The expected answer is the data below, retyped exactly.

### SOURCE MATERIAL:
+ + +
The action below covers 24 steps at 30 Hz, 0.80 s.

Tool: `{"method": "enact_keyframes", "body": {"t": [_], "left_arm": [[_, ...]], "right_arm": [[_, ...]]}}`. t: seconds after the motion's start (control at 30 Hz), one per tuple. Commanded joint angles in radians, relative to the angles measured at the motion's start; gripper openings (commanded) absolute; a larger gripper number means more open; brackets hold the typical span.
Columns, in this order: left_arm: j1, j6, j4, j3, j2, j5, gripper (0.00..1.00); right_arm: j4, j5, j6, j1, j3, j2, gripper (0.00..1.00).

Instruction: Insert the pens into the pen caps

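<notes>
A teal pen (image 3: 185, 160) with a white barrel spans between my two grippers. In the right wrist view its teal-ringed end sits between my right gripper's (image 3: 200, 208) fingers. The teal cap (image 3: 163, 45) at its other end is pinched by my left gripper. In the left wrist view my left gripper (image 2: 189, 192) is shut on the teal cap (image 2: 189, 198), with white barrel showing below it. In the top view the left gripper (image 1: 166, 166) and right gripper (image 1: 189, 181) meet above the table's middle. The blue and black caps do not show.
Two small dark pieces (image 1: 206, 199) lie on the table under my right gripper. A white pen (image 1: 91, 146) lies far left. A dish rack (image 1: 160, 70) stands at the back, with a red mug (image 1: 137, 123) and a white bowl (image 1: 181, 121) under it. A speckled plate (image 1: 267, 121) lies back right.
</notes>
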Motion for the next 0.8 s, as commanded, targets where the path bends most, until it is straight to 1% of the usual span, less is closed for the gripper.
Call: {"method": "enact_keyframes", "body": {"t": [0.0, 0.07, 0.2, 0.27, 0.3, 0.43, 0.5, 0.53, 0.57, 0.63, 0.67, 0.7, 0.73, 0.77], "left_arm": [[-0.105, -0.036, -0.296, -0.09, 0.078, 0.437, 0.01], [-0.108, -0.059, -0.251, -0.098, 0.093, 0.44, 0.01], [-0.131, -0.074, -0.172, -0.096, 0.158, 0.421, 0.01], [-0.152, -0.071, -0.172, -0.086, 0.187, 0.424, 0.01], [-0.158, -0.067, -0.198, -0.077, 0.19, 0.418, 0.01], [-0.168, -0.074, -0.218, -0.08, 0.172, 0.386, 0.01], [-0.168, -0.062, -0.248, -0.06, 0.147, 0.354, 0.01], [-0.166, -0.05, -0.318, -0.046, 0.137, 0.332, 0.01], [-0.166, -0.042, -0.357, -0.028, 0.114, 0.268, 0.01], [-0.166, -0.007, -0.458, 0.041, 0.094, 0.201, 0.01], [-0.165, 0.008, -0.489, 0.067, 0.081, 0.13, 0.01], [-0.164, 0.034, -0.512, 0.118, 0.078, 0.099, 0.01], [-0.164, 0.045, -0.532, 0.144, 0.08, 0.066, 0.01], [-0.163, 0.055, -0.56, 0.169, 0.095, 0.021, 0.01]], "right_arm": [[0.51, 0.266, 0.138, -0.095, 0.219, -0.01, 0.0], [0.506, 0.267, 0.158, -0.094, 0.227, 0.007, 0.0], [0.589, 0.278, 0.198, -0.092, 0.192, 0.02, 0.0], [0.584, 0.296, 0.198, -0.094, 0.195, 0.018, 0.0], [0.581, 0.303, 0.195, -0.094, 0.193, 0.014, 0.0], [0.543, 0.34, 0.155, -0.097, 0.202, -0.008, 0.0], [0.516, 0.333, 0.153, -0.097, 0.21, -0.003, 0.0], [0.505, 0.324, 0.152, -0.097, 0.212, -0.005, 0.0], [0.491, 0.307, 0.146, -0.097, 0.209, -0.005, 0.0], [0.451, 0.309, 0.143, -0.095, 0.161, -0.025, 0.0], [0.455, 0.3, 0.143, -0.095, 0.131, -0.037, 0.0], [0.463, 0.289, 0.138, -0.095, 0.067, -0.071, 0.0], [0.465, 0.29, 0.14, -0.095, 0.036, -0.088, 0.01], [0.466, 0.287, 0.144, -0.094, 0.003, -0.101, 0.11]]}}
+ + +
### SOLUTION TO THE PROBLEM:
The action below covers 24 steps at 30 Hz, 0.80 s.

Tool: `{"method": "enact_keyframes", "body": {"t": [_], "left_arm": [[_, ...]], "right_arm": [[_, ...]]}}`. t: seconds after the motion's start (control at 30 Hz), one per tuple. Commanded joint angles in radians, relative to the angles measured at the motion's start; gripper openings (commanded) absolute; a larger gripper number means more open; brackets hold the typical span.
Columns, in this order: left_arm: j1, j6, j4, j3, j2, j5, gripper (0.00..1.00); right_arm: j4, j5, j6, j1, j3, j2, gripper (0.00..1.00).

Instruction: Insert the pens into the pen caps

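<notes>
A teal pen (image 3: 185, 160) with a white barrel spans between my two grippers. In the right wrist view its teal-ringed end sits between my right gripper's (image 3: 200, 208) fingers. The teal cap (image 3: 163, 45) at its other end is pinched by my left gripper. In the left wrist view my left gripper (image 2: 189, 192) is shut on the teal cap (image 2: 189, 198), with white barrel showing below it. In the top view the left gripper (image 1: 166, 166) and right gripper (image 1: 189, 181) meet above the table's middle. The blue and black caps do not show.
Two small dark pieces (image 1: 206, 199) lie on the table under my right gripper. A white pen (image 1: 91, 146) lies far left. A dish rack (image 1: 160, 70) stands at the back, with a red mug (image 1: 137, 123) and a white bowl (image 1: 181, 121) under it. A speckled plate (image 1: 267, 121) lies back right.
</notes>
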Motion for the next 0.8 s, as commanded, targets where the path bends most, until it is straight to 1% of the usual span, less is closed for the gripper.
Call: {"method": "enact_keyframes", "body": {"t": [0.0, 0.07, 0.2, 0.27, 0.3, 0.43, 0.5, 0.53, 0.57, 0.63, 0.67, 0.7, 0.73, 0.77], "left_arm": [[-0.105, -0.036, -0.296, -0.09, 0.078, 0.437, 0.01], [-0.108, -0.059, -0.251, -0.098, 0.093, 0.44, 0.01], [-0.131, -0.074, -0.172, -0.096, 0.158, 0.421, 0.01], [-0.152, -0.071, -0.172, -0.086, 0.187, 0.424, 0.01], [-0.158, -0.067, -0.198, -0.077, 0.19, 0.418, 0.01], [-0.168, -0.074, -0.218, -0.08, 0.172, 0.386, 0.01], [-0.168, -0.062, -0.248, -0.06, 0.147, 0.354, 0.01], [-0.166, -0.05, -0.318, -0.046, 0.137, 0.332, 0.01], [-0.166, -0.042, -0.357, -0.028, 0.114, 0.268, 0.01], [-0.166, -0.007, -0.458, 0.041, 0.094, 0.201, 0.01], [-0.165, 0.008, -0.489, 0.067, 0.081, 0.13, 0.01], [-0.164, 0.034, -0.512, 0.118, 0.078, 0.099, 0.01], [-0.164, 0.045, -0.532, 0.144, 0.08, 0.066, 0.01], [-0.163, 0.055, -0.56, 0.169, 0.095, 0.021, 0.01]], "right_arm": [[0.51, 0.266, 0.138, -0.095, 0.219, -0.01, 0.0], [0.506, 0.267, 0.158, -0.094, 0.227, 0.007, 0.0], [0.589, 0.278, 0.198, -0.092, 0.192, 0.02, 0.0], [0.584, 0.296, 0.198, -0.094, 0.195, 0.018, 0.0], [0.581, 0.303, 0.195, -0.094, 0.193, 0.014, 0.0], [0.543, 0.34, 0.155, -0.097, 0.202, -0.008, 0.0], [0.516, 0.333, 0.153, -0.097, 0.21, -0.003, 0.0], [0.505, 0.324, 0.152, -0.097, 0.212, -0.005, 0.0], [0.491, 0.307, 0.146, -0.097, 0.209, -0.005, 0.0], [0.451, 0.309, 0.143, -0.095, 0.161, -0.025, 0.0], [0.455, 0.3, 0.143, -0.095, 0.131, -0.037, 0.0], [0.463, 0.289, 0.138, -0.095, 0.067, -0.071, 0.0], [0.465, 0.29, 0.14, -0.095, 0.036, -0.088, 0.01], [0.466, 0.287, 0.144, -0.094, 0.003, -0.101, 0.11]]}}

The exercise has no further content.